Computer modelling and simulation now play a very important role in development of new systems, machines, buildings and bridges in order to make them as safe, efficient and reliable as possible. As systems increase in complexity, so does the amount of computation required to model them effectively. Engineers and scientists will be able to use the grids computing power to do this.

Experimental scientists

By using the grid, experimental scientists will be able to access remote instrumentation (e.g. electron microscopes), or to large data resources (e.g. mammograms images), on which they can perform their research. Experimental science often relies on modelling of complex chemical structures or biochemical interactions to provide them with new insights into their studies. This type of research often uses visual techniques that require access to large data sets and computational power that will be provided by the grid.

Virtual Collaborators

The grid will provide a new way of researchers and companies to collaborate with each other across the Internet. Large scale projects often need resourse in locations remote from each other.

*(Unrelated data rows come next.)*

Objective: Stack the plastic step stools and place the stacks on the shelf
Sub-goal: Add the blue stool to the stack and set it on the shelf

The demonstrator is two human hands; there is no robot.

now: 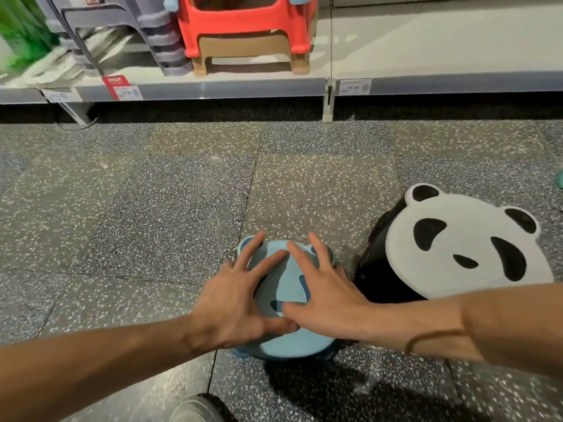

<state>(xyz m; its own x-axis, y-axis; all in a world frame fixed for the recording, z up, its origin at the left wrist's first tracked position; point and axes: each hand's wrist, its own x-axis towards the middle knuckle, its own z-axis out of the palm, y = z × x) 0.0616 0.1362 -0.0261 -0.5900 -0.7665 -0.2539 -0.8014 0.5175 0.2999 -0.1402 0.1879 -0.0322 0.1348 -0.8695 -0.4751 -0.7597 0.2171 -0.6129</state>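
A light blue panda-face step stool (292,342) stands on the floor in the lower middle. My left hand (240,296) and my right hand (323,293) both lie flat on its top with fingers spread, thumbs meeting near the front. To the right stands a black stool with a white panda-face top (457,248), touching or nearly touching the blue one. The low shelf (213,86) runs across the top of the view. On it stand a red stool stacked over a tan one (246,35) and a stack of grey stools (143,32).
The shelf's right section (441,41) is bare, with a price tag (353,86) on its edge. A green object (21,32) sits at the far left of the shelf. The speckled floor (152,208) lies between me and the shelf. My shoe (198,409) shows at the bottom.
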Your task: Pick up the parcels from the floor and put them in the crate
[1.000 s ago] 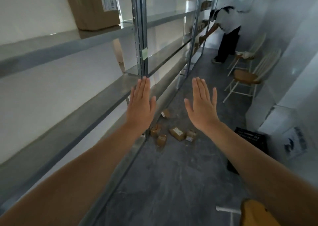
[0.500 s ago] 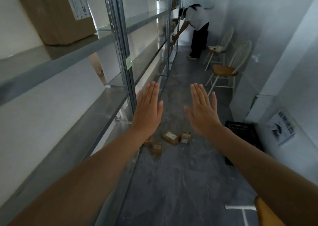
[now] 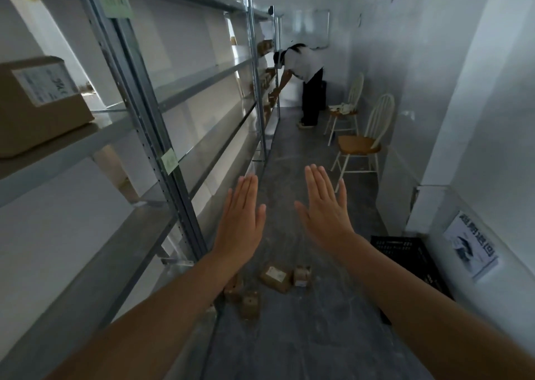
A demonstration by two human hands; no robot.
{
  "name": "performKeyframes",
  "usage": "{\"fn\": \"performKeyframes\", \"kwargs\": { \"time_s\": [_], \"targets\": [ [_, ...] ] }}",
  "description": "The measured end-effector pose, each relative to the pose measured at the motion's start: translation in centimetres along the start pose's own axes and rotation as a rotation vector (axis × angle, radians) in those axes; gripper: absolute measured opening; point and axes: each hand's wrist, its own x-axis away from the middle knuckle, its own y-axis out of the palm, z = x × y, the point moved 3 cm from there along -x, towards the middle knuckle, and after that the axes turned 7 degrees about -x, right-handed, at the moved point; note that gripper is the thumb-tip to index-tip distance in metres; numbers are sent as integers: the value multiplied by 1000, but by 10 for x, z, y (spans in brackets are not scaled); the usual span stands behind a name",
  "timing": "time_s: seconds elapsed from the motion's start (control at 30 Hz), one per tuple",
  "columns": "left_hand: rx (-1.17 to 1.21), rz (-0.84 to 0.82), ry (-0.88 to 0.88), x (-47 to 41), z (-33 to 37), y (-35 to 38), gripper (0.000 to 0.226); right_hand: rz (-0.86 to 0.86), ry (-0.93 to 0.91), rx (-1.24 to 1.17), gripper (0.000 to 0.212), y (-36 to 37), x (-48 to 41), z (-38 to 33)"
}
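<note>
Four parcels (image 3: 275,276) seen on floor (image 3: 304,336), well apart from crate (image 3: 405,252). Left hand (image 3: 240,226), right hand (image 3: 324,217) flat, fingers straight, empty. Risk: parcel farthest from crate half-hidden by forearm (image 3: 185,301), easily missed; multi-parcel grab may spill short of crate.

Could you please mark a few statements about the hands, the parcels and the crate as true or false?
1. The left hand and right hand are flat and hold nothing. True.
2. The crate stands on a shelf. False: it stands on the floor by the right wall.
3. The parcels lie on the floor beside the shelving. True.
4. The large cardboard box lies on the floor. False: it sits on the shelving at the left.
</note>
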Motion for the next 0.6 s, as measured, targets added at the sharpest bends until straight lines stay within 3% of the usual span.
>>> {"fn": "performKeyframes", "kwargs": {
  "time_s": [0.27, 0.6],
  "targets": [
    [-2, 1, -33, -71, 17, 52, 61, 2, -23, -65, 71, 15, -74, 70],
    [-10, -78, -128, -108, -8, 115, 60, -58, 45, -130, 70, 77, -97, 124]
  ]
}}
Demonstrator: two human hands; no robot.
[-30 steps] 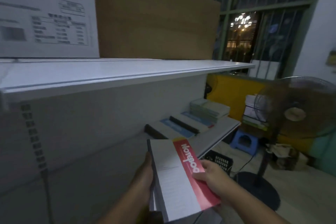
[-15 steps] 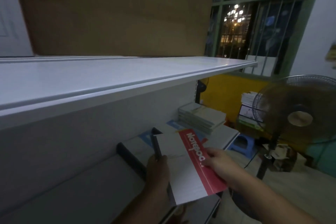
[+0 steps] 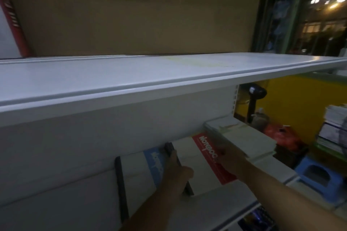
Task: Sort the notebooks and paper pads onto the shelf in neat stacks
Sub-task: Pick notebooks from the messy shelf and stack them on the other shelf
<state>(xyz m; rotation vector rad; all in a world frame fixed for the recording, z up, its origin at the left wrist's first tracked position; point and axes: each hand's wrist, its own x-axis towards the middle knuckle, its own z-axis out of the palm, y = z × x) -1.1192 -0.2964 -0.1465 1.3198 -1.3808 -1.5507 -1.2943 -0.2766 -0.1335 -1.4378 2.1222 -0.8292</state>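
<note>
The red-banded white notebook [image 3: 189,157] with a black spine lies flat on the lower white metal shelf [image 3: 216,203]. It sits between a blue-banded white notebook [image 3: 137,172] on its left and a stack of pale cream paper pads [image 3: 247,140] on its right. It is close against both, though the blur makes the right-hand seam hard to read.

The left hand [image 3: 176,172] grips the black spine, fingers curled along it and thumb on the white cover. The right hand [image 3: 231,161] lies across the red band just beside the stack. Its fingers are smeared, and I cannot tell whether they pinch the edge or only press flat.

Overhead, the upper white metal shelf [image 3: 131,80] carries a big brown cardboard box [image 3: 131,13]. Off to the right on the floor stands a blue plastic stool [image 3: 317,176]. Farther back there is a yellow panel [image 3: 293,99] and a green-framed barred window [image 3: 296,15] with lights outside.
</note>
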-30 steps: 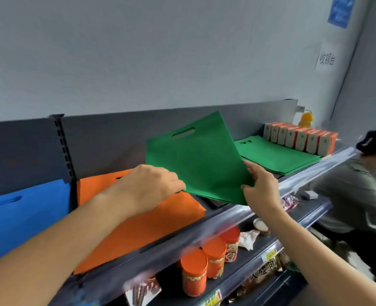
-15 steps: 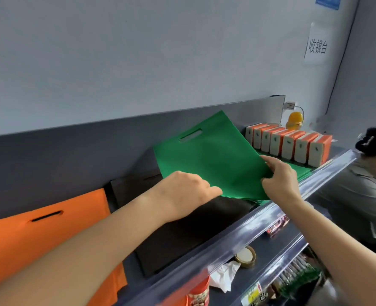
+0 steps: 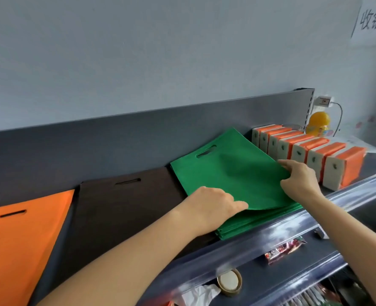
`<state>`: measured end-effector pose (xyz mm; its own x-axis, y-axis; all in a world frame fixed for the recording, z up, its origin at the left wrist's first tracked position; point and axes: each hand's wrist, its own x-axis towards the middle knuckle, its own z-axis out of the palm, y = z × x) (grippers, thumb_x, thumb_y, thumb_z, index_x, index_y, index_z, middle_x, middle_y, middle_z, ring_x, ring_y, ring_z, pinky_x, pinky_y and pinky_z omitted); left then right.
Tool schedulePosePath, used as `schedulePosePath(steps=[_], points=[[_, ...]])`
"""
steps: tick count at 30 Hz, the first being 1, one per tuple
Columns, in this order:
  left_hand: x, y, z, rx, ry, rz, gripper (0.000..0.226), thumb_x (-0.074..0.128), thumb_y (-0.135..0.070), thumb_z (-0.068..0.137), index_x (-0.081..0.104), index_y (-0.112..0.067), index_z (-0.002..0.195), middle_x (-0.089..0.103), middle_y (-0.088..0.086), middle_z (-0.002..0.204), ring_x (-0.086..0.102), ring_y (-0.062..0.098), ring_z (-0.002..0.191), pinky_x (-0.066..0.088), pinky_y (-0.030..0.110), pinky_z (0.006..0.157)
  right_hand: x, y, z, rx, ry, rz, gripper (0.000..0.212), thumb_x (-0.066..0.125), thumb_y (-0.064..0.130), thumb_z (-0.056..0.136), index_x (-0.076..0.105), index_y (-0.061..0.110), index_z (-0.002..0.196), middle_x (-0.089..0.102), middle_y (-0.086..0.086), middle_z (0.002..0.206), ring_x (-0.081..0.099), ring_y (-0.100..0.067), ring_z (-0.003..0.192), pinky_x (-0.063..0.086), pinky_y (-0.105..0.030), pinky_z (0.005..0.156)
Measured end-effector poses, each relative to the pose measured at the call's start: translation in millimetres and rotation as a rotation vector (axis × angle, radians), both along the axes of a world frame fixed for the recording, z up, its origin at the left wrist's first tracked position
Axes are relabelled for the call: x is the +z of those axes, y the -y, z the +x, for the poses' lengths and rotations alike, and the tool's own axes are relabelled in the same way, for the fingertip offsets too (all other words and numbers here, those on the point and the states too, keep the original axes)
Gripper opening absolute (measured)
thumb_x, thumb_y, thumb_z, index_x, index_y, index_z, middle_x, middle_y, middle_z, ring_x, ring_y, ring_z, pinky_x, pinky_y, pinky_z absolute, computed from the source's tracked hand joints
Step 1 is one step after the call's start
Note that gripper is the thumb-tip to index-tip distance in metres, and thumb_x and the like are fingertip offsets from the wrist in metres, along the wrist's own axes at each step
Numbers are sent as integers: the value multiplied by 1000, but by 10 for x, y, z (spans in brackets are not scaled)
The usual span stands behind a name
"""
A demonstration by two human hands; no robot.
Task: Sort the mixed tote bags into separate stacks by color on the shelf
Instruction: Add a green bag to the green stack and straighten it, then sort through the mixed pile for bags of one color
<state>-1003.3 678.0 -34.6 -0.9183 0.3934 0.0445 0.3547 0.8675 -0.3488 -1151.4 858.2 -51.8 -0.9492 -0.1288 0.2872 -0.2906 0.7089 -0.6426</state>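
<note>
1. The green bag (image 3: 233, 173) lies on top of the green stack (image 3: 255, 224), at the right part of the shelf (image 3: 271, 235); its handle hole points to the back wall; its near edge sits a little above the stack.
2. The left hand (image 3: 211, 206) holds the bag's near left corner; its fingers are bent and close together, and one finger lies on top of the cloth.
3. The right hand (image 3: 299, 180) holds the bag's right edge; the pointer finger lies straight on the cloth; the other fingers are bent; the thumb is hidden.
4. A black bag (image 3: 125, 206) lies flat just to the left of the green stack; an orange bag (image 3: 17, 239) lies further left, beside the black one.
5. A row of orange and white boxes (image 3: 310, 155) stands just to the right of the green stack; an orange bottle (image 3: 318, 124) stands behind the row.
6. A roll of tape (image 3: 229, 281) lies on the lower shelf, near some white crumpled paper (image 3: 199, 294).
</note>
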Motion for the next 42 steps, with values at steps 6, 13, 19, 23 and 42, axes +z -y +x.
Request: schedulePosePath(steps=[6,13,19,23,42], points=[[-117,-64,7,170,249,229,52,29,-51,98,48,-21,136,58,6,129,51,25,119,45,45,94,-62,28,-125,-18,-6,488,48,57,3,81,57,17,127,55,-8,126,54,-28,105,50,-39,80],[20,224,422,244,129,366,42,33,-47,99,48,-30,134,47,-13,139,39,9,129,40,36,97,0,751,301,253,-221,386,52,53,0,79,56,15,129,53,-4,134,46,-28,122,40,-37,97],[97,1079,1532,497,5,276,37,35,-40,100,47,-34,134,47,-16,136,38,7,127,40,35,98,91,1737,1170,533,-281,256,49,50,2,83,55,16,130,56,-7,130,48,-29,121,43,-37,97],[85,1750,2752,678,-108,262,35,40,-39,98,51,-34,131,49,-17,131,42,6,124,42,34,96,81,2415,2009,710,-329,244,47,48,4,86,54,18,131,56,-3,130,49,-26,120,43,-35,94],[81,3246,8470,1461,-420,198,42,35,-42,99,40,-32,140,43,-17,138,35,4,129,36,22,97,198,5234,7190,1392,-448,332,47,45,7,90,47,17,137,51,-10,137,48,-30,124,43,-41,98]])
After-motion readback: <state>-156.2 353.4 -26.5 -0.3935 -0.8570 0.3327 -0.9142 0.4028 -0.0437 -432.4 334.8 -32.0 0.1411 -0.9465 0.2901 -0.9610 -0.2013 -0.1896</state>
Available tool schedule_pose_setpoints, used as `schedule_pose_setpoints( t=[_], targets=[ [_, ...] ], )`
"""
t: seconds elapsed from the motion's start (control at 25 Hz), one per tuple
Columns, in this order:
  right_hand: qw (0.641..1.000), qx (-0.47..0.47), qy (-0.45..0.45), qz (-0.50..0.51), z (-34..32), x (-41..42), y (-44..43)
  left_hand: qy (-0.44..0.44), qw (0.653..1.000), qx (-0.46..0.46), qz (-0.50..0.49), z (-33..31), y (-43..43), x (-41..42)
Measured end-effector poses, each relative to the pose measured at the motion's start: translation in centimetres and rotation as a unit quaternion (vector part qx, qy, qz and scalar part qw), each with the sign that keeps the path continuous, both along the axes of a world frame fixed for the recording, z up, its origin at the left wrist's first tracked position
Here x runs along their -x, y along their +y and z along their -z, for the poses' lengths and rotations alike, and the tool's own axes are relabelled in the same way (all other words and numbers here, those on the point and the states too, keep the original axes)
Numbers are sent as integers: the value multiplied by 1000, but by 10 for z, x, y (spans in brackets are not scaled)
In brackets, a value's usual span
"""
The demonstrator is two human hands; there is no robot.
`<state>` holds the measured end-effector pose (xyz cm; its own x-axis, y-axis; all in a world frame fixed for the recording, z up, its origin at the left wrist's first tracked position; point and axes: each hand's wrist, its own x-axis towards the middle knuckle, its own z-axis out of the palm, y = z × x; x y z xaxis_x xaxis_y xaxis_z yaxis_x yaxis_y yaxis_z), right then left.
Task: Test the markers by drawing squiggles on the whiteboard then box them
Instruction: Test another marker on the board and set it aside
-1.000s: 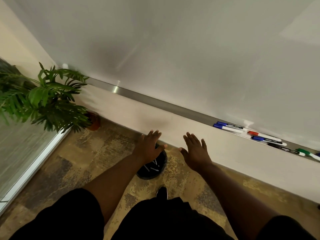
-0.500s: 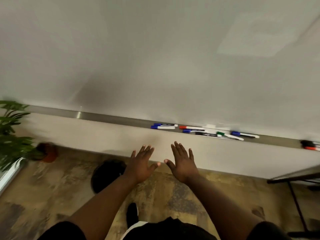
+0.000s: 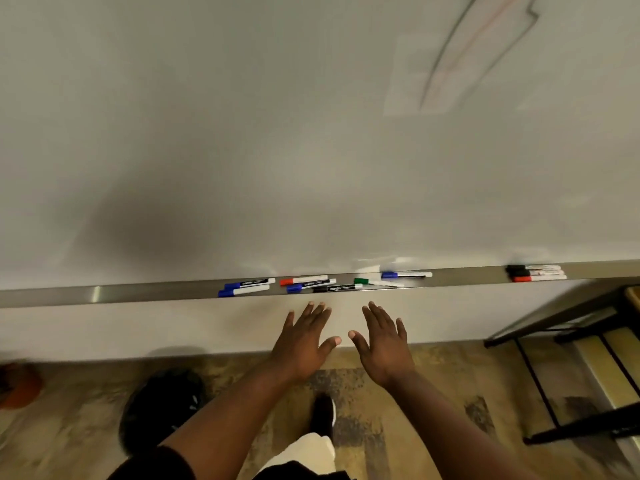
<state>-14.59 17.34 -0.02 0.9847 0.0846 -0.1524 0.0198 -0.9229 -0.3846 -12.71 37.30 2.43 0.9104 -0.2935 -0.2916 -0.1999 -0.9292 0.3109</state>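
Observation:
A large whiteboard (image 3: 277,133) fills the upper view, with a metal ledge (image 3: 104,294) along its bottom. Several markers lie on the ledge: two blue-capped ones (image 3: 244,287) at the left, a red one (image 3: 303,280), a black one (image 3: 337,288), a green one (image 3: 377,282), another blue one (image 3: 407,274), and a black and red pair (image 3: 535,272) far right. My left hand (image 3: 303,341) and my right hand (image 3: 382,341) are held out flat, fingers spread, just below the ledge. Neither hand holds or touches anything.
A faint drawn outline (image 3: 478,46) marks the board's upper right. A dark-framed table (image 3: 561,320) stands at the right. On the floor lie a black round object (image 3: 159,410) at the lower left and an orange pot (image 3: 17,384) at the far left edge.
The view has swung to the right along the board: the plant has left the frame and the markers now sit straight ahead. Both hands stay flat and empty.

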Motion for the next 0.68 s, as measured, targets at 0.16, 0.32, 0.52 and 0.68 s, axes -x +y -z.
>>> schedule_pose_setpoints(
  t=[0.16,0.32,0.52,0.68],
  targets=[
    [999,15,22,27,5,-35,-25,0,999,7,34,13,-31,-52],
    [998,22,4,66,10,-78,-51,15,998,2,67,27,-58,-102],
    [994,37,-22,96,20,-128,-66,17,993,-9,118,39,-74,-140],
    [996,57,-17,61,28,-152,-72,36,992,-17,122,45,-83,-153]
  ],
)
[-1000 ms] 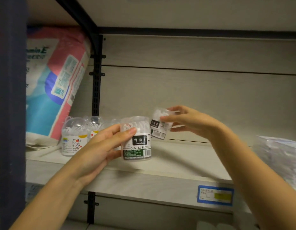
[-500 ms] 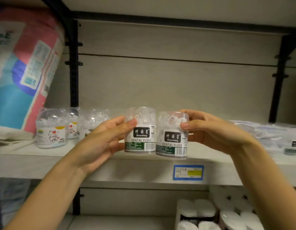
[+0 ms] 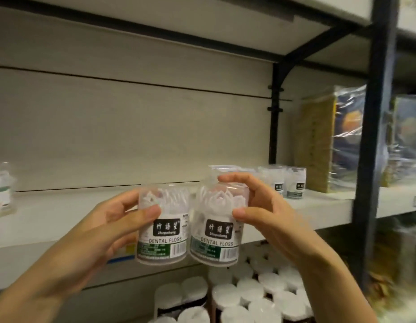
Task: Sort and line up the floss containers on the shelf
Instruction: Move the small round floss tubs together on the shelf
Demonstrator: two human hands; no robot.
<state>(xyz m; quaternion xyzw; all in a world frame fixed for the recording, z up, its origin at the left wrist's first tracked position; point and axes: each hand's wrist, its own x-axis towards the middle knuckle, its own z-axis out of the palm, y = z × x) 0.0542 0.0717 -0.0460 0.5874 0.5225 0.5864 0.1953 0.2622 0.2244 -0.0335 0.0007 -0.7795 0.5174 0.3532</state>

The grid will provide a new forum for data exchange and resource sharing across these boundaries facilitating new discoveries and developments.

Corporations

Over the last couple of decades the move towards globalization has resulted in the formation of worldwide corporations. These comprise of many research and development and manufacturing facilities across the world. All these disparate sites can now be linked seamlessly together through a corporate grid to share information and their computational resources across the whole of the corporation.

Environmental science

Environmental science covers a wide range of disiplines many of which require access to large data sets. Grid based experimentation will enable scientists to access new resources of both data and computational power to conduct highly complex modelling of the large scale dynamics of weather systems for instance, or study the likely impacts of climate change over the next hundred years. Ecology which often uses complex mathematical models to explain natural environments, is another area of environmental science that is likely to benefit from the accessibility to new sources of both data and computing power through grid enabled infrastructure.

Biological Science

Over the last 10 years biology has undergone an important revolution. Studies at the DNA level have resulted in the production of a vast quantity of new biological information about how organisms are built and function. Biologists have sequenced the whole of the human genome and from many other organisms. This vast quantity of data requires complex computational studies to help us understand the meaning behind it all. The field of 'Bioinformatics' is trying to make sense of this data and requires access to both raw data stored in many different databases around the world and the computing power to analyse it. Grid technology is already impacting on this science and will facilitate considerable advances in our understanding of ourselves and other organisms.

Training and Education

Virtual learning environments are used extensively to teach people about complex problems such as flying jet planes, or how to react under stressful conditons before they are exposed to the real situation. Other ways that virtual learning environments can be used include videoconferencing of lectures and tutorials to students who are distance learning over the Internet. The grid will provide easy access to these and other types of learning environment that are far richer experiences than has so far been possible.